El Radio Blog, por Victor J. Hernandez Bru
Si de algo ha servido el partido del pasado sábado en Lorca, además de para sumar tres puntos que no es que fueran importantes, sino que eran casi obligatorios, ha sido para plasmar una comparativa perfecta entre los que pasa cuando se colocan las cosas en su sitio y cuando lo que impera es más bien el desorden.
Dando por sentado de manera inamovible e incuestionable que poco le vamos a enseñar sobre fútbol a Lucas Alcaraz ninguno de los que hablamos, escribimos o ponemos nuestra geta delante de la cámara en los medios de comunicación, la verdad es que no termina de encajar bien el que también el granadino, como otros técnicos que antes pasaron por aquí, se empeñe en ocasiones en descolocar a su propio equipo.
La primera parte que el Almería hizo en Lorca, con trivote en el mediocampo y Pozo condenado una vez más al lugar en el que es incapaz de crear juego, fue un desastre, una vergüenza, un timo, una condena, un calvario, un martirio chino para todo el que ame el fútbol de la manera que sea. Los primeros 45 minutos fueron un peñazo, un pestiño absolutamente infumable desde cualquier punto de vista.
Lo fueron, incluso para Lucas, que en el descanso hizo algo tan poco habitual en él como en cualquier otro entrenador: hacer dos cambios de inicio. Dos cambios que le sirvieron para arreglar el desaguisado. No era tan difícil, ¿no?

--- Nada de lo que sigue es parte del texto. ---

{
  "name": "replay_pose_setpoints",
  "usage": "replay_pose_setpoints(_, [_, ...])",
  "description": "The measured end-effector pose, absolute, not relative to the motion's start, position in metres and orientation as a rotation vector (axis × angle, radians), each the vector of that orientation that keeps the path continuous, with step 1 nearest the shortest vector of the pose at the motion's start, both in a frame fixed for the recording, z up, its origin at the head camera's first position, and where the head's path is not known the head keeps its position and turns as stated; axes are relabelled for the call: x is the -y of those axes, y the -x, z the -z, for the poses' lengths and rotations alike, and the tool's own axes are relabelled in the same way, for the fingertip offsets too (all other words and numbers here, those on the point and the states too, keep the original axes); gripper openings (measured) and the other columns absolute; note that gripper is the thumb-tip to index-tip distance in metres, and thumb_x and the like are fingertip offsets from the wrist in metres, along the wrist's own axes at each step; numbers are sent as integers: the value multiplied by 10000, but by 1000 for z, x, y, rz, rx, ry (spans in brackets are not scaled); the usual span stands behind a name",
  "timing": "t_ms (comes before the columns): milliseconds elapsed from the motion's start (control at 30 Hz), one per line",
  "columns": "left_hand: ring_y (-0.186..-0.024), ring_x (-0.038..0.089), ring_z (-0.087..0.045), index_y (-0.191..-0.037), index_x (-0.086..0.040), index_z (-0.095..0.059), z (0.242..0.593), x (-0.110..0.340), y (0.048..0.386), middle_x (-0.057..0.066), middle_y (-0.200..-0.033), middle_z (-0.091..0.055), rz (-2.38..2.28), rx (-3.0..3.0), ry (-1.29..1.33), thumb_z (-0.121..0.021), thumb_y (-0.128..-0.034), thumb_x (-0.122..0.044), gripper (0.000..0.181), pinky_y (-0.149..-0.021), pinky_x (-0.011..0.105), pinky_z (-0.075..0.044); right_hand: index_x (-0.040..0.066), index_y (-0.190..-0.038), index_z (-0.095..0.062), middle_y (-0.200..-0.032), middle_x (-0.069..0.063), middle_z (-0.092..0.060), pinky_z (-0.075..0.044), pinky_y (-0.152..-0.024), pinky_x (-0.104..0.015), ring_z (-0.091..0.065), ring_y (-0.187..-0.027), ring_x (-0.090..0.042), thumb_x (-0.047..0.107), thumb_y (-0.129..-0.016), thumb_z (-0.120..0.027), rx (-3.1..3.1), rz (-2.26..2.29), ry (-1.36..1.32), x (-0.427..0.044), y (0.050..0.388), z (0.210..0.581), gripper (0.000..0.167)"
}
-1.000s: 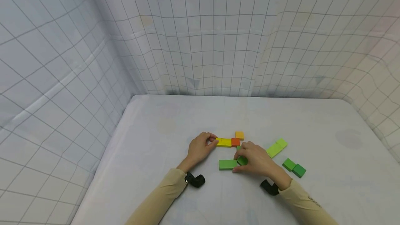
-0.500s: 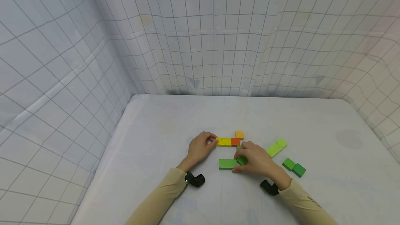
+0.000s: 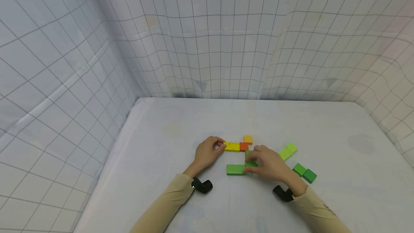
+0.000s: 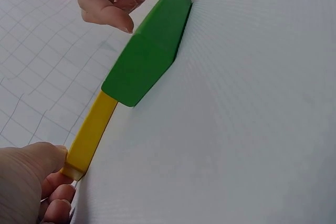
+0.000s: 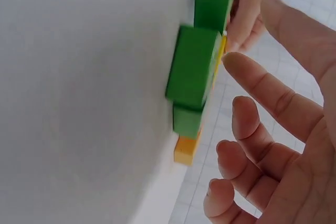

Con los cambios, Lucas dejó en dos, y no tres, los pilares defensivos del mediocampo, recuperó una banda que estaba perdida dando entrada a Lass, que no está precisamente brillante, pero que nos llega para ser titular de sobra; pasó a Pozo a la zona de creación, que había brillado por su ausencia en el período anterior, y dio la oportunidad a un Caballero que, de momento, con sus ridículas cifras de goles (o de gol) de la primera vuelta, sigue siendo lo más parecido a un ‘9’ que hay por aquí cerca.
Resultado: el Almería no enamoró, no excitó, no provocó orgasmos colectivos en una grada en la que hacía un frío como para orgasmos. Pero ganó. Y ganó bien. Ganó dando sensación de equipo que sabe a lo que juega, todo lo contrario que en la primera parte.
Lo hemos dicho ya mil veces: de Lucas no esperemos la Brasil del 70 ni la Holanda de Cruyff, pero al menos habrá que exigirle al granadino que no caiga en los mismos errores, en los ataques de entrenador de sus predecesores.
Un simple vistazo a la trayectoria y el destino de éstos, basta para saber que no es lo más aconsejable.